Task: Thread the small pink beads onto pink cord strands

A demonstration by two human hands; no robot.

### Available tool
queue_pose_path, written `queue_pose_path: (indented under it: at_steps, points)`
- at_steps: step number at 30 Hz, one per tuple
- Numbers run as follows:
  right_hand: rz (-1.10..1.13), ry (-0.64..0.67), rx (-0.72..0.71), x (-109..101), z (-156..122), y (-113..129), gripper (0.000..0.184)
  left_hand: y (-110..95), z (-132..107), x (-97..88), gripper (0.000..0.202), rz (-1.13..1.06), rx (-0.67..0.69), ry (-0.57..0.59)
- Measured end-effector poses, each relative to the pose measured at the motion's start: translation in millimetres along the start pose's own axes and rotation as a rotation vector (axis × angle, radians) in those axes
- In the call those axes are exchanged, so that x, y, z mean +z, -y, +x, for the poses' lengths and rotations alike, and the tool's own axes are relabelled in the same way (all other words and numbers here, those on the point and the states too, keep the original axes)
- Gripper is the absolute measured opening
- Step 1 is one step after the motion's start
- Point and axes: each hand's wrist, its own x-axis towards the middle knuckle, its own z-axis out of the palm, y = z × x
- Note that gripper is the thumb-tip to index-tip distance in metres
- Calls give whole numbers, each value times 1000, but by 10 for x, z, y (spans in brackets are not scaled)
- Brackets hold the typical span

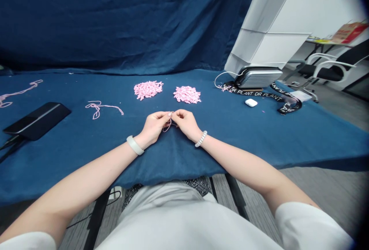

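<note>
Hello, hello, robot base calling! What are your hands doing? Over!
Left hand and right hand pinching pink yarn. Small loop hanging below. Pink yarn piles ahead, not touching hands. Over.

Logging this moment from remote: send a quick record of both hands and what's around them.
left hand: pinching pink yarn
right hand: pinching the same yarn
nearest: two piles of pink yarn pieces
also loose: pink yarn length
surface: blue cloth
farther right: white earbud case, black DR PLANT lanyard
</note>
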Motion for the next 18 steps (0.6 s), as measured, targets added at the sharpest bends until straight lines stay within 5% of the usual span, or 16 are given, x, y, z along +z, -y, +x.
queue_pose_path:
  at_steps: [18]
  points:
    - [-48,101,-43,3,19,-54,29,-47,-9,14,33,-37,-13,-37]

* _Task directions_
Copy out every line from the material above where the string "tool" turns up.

* _Task answer_
### Available tool
- In the call those axes are exchanged, so that x, y, z mean +z, -y, +x, for the poses' lengths and rotations alike, and the tool's own axes are relabelled in the same way (all other words and numbers here, those on the point and the states too, keep the original axes)

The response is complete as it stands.